The Florida Department of Health in Alachua County is celebrating National Breastfeeding Month this August. This year's theme “Charting the Course Together” focuses on using data and measurement to build and reinforce the connections between breastfeeding and a broad spectrum of other health topics and initiatives.
The department is working to promote breastfeeding as a vital health activity and encourages breastfeeding-friendly hospitals, child care facilities, work places, and communities.
How to feed a new baby is one of the first important decisions a family has to make, and most women who choose to breastfeed have a specific goal in mind.
- Breastfed infants have a reduced risk of infections, asthma, obesity and SIDS compared with formula-fed infants.

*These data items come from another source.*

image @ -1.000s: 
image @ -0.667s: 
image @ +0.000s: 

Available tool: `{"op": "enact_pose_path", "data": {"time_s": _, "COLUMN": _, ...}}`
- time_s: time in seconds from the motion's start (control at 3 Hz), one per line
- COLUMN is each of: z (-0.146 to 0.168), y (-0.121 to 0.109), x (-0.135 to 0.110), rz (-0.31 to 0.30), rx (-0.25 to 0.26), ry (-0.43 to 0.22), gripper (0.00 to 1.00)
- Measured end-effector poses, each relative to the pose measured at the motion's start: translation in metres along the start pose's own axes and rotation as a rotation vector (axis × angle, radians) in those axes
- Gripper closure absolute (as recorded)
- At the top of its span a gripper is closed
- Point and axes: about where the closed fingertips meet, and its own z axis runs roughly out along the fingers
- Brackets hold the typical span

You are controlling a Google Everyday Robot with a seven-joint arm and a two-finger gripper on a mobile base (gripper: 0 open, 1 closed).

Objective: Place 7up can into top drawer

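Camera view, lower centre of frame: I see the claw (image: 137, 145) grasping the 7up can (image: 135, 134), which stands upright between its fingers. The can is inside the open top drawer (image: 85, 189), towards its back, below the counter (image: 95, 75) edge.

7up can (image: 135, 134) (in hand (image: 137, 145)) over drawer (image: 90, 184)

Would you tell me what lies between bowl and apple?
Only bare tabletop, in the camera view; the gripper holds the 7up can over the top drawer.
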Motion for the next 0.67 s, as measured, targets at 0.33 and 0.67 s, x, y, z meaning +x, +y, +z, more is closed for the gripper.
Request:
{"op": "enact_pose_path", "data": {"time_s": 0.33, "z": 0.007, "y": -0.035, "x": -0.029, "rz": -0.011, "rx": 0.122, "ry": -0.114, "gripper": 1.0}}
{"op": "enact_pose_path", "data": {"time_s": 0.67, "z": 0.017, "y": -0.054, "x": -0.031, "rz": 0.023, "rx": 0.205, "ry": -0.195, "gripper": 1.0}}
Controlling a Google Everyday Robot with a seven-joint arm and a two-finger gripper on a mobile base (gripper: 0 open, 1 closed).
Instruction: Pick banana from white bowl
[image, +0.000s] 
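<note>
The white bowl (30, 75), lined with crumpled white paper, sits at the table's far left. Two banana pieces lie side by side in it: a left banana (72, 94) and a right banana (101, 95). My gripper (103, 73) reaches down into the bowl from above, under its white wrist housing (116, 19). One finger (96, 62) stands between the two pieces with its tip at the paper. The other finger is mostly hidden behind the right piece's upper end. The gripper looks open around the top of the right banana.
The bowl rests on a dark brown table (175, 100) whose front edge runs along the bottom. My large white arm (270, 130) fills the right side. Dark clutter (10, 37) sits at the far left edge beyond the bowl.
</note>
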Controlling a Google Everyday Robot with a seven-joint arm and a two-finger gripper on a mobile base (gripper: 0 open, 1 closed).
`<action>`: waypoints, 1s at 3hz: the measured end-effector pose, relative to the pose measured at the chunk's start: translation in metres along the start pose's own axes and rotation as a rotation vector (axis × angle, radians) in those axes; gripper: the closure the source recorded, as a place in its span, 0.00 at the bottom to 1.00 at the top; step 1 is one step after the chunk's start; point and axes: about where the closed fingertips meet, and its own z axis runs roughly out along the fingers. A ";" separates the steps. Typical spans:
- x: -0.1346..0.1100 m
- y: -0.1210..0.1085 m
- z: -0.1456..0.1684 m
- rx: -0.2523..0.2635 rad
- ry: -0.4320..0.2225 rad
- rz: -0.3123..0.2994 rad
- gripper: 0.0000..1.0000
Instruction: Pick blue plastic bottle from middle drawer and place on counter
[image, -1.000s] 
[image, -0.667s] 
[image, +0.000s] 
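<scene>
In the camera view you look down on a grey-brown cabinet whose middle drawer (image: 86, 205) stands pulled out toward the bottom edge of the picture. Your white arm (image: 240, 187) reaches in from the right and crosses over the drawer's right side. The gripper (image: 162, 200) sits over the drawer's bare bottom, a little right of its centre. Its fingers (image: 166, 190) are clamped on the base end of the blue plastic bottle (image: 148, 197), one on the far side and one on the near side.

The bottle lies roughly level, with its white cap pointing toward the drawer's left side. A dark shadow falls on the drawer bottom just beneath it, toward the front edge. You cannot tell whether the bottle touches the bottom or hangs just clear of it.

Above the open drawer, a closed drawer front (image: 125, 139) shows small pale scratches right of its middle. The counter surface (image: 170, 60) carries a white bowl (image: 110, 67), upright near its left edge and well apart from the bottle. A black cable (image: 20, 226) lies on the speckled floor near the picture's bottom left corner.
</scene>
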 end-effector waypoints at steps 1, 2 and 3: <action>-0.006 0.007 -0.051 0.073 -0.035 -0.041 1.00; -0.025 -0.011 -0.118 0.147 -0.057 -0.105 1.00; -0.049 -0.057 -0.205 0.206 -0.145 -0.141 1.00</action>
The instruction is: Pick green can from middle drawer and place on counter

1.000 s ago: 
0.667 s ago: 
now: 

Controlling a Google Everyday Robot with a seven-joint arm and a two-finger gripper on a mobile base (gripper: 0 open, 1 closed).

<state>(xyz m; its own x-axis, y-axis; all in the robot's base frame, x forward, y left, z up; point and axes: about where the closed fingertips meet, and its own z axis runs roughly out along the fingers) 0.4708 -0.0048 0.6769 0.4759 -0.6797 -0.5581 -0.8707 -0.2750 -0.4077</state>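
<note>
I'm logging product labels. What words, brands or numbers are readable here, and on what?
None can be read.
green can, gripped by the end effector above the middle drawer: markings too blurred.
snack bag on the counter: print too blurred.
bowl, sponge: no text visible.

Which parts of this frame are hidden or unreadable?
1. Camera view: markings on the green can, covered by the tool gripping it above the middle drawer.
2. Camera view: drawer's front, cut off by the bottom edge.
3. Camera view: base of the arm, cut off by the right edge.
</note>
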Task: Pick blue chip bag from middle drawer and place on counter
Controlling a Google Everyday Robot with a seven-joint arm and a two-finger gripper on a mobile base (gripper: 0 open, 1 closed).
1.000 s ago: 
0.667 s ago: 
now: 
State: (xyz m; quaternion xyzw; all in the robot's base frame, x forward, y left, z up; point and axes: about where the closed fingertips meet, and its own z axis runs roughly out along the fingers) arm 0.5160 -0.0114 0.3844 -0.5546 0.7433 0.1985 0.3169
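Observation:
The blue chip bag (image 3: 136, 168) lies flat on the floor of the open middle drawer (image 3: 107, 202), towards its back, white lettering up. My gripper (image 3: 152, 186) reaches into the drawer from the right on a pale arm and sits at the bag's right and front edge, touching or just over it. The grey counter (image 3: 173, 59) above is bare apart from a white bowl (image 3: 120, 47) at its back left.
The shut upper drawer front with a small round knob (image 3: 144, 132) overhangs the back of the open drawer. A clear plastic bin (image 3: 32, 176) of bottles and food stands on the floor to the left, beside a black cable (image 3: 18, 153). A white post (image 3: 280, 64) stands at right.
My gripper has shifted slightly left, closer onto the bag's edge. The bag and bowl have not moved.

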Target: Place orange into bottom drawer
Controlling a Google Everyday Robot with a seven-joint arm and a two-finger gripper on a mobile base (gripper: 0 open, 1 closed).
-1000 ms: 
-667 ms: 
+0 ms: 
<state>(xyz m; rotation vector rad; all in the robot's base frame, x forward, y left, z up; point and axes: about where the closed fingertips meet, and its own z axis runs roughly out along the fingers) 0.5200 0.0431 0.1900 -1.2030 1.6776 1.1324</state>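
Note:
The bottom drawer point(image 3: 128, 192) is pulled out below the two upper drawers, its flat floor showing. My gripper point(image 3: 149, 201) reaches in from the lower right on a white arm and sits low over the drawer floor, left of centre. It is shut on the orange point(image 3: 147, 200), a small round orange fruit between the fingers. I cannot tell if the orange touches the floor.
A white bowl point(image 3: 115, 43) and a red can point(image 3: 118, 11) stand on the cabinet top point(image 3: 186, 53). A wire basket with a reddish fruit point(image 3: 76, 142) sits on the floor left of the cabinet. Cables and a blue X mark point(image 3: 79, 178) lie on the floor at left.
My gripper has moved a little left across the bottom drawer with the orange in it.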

- Mothers who breastfeed have a reduced risk of breast cancer, ovarian cancer and postpartum depression compared to mothers who don't breastfeed.
- It's estimated that $13 billion would be saved per year if 90 percent of U.S. infants were breastfed exclusively for six months.
To reach the goal of exclusive breastfeeding for at least six months, mothers need supportive work policies, infant and child-care at or near the workplace, and private facilities for expressing and storing breastmilk. It takes time and practice to learn how to breastfeed, both for mother and baby, and to establish a good milk supply.
Healthiest Weight Florida within the Bureau of Chronic Disease Prevention, in partnership with the Special Supplemental Nutrition Program for Women, Infants, and Children (WIC), Healthy Start, and the Florida Child Care Food Program, has a variety of tools available for mothers and families, as well as employers, childcare facilities, and hospitals and health care professionals.
As part of the department’s Healthiest Weight Florida initiative, the Baby Steps to Baby Friendly project focuses on increasing breastfeeding initiation and duration among Florida women. Baby Steps to Baby Friendly supports hospitals wishing to improve and enhance maternity care practices related to breastfeeding, including achieving the “10 Steps to Successful Breastfeeding” developed by the World Health Organization.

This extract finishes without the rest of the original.